▸ **The problem**: Copy each line of the entries that contains the word "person".

Entries provided Start Marker

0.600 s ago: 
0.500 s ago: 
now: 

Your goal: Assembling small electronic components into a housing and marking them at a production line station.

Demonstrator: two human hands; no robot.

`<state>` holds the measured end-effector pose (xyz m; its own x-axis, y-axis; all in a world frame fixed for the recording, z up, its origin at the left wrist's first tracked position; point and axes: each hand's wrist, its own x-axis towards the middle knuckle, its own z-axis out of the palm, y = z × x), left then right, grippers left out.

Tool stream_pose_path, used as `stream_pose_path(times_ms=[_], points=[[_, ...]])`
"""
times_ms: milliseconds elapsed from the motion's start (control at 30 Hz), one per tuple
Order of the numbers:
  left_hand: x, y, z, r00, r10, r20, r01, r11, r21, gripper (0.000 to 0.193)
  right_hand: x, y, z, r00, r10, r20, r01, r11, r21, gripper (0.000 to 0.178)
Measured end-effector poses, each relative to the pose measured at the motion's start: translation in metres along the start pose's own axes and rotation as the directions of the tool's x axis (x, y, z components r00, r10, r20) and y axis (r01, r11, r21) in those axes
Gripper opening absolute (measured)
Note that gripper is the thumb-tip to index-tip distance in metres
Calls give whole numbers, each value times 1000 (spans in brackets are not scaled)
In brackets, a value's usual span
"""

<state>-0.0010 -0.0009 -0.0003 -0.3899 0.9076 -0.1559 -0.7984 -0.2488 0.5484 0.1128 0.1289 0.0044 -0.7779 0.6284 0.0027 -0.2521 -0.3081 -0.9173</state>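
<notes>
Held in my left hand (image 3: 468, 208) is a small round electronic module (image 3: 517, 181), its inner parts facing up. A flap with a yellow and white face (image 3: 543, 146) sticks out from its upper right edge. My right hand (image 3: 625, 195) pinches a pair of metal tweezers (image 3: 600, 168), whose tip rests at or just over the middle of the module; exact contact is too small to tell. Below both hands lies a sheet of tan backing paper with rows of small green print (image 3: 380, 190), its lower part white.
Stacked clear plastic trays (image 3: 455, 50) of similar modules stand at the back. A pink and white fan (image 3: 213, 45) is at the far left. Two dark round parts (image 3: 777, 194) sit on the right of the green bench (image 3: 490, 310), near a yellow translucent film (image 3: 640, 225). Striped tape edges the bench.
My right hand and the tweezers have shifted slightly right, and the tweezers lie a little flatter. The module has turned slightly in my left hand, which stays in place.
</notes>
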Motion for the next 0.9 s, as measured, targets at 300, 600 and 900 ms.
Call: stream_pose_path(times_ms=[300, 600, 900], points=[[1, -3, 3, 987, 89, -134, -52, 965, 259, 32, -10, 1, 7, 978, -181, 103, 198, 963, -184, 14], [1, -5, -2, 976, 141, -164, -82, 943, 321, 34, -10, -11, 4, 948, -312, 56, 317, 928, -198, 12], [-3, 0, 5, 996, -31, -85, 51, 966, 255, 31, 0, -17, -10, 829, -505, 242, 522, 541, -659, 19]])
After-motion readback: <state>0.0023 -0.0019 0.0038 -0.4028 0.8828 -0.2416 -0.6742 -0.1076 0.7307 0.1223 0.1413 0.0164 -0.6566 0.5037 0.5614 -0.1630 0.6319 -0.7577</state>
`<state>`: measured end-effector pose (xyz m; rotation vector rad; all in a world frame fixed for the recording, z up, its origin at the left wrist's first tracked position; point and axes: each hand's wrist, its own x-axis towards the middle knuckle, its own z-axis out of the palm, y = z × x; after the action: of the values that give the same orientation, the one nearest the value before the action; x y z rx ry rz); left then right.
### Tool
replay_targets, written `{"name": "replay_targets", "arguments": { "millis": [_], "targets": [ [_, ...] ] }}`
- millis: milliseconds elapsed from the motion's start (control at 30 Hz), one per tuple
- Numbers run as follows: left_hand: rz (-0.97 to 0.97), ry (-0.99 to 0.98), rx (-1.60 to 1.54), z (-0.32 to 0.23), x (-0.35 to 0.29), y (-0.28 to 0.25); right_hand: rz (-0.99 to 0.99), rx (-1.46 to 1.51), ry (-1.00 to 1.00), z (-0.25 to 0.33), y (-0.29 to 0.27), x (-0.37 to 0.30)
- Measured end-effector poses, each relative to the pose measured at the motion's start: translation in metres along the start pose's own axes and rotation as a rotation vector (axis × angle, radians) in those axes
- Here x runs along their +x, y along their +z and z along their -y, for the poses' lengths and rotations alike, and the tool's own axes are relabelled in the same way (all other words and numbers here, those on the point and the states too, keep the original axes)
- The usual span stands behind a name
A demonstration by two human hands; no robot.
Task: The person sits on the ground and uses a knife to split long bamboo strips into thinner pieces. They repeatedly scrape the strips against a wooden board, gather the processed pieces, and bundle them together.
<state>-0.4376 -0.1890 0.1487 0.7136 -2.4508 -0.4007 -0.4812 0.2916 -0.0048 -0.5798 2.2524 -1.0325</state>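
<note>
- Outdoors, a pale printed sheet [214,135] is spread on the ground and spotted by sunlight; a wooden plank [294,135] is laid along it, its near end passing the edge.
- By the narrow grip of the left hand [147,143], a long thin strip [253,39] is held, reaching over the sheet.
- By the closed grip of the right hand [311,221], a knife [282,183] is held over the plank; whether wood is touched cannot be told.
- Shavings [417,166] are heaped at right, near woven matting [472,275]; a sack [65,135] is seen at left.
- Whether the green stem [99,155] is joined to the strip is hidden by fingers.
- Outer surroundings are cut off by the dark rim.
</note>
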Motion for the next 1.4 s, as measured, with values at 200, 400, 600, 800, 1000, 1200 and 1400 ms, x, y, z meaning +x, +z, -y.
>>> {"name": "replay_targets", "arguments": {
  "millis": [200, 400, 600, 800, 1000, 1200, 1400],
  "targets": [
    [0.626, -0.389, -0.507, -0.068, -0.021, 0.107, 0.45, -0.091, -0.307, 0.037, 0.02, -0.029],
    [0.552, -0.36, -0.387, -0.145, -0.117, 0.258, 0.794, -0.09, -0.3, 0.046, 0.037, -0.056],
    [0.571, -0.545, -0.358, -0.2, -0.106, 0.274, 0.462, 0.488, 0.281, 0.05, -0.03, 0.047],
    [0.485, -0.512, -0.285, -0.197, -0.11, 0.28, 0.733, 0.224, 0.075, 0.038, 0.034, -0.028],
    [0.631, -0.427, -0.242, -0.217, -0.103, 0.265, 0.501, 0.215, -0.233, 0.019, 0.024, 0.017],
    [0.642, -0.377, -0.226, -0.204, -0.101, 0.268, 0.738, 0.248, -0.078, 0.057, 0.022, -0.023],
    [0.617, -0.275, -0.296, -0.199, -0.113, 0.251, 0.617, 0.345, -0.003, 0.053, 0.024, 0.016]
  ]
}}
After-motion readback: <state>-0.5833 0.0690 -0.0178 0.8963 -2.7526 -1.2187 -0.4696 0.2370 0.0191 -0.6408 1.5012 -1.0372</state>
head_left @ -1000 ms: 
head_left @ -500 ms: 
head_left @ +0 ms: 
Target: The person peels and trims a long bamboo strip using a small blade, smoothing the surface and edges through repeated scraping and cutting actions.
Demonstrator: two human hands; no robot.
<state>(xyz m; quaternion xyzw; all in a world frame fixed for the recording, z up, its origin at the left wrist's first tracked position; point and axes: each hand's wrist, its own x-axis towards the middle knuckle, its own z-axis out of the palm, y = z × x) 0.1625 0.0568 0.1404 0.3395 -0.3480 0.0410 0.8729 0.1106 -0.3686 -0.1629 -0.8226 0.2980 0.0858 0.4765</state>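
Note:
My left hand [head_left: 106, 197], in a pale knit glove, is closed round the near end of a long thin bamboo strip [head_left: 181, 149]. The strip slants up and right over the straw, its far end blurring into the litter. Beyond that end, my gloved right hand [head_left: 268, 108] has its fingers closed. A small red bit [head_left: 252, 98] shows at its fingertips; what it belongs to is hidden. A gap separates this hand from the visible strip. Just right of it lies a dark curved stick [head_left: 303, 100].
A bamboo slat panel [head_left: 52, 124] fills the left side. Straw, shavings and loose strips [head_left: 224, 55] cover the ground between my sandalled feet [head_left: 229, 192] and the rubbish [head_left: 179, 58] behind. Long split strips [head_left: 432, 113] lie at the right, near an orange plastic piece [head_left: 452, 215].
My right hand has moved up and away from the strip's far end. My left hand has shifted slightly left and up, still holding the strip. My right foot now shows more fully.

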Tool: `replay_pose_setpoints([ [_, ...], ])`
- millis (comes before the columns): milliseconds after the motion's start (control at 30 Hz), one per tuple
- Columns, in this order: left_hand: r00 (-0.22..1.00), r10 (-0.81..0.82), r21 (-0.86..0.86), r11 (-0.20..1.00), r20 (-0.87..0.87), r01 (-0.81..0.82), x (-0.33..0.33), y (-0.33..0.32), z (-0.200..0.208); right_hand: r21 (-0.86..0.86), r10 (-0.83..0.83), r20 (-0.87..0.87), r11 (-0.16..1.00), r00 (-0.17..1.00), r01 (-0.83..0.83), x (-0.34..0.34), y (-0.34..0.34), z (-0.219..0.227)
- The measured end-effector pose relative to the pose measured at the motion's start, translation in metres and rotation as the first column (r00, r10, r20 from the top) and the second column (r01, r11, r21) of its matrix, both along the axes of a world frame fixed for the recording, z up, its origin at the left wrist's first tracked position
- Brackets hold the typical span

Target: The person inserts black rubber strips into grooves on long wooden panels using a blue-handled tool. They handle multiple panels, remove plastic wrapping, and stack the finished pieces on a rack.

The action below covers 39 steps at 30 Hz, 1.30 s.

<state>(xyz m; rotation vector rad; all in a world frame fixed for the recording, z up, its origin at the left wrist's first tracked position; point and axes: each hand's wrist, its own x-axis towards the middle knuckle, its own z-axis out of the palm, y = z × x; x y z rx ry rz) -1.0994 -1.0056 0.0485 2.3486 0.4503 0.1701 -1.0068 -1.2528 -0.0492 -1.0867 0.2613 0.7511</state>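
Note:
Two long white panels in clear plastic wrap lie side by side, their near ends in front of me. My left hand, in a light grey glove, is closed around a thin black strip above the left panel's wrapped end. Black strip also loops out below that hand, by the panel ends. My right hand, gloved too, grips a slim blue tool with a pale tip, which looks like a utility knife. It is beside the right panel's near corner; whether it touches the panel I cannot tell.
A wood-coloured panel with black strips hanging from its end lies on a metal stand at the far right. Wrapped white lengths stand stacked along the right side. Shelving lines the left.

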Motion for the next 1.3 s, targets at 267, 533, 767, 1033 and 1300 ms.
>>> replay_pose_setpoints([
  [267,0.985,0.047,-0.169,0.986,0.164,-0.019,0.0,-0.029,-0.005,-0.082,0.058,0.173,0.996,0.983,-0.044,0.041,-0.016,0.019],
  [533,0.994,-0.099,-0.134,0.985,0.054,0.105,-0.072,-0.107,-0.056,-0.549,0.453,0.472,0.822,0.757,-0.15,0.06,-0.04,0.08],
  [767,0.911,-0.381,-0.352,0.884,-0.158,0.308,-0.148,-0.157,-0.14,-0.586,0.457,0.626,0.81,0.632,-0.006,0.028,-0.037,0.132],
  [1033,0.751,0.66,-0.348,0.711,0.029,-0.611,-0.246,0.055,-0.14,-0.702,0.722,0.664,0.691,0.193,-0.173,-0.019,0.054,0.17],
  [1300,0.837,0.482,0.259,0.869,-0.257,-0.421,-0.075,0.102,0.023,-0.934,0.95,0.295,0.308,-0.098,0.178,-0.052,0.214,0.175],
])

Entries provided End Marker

▸ **Response for this exercise**:
Task: The person sits on the ground and uses a knife to split long bamboo strips into thinner pieces. They repeatedly scrape the strips against a wooden board, gather the processed pieces, and bundle them together.
Target: The person peels and trims a long bamboo strip using a small blade, smoothing the surface and edges through repeated scraping and cutting actions.
Target: The person inserts black rubber strips into grooves on long wooden panels using a blue-handled tool. They handle multiple panels, remove plastic wrapping, and stack the finished pieces on a rack.

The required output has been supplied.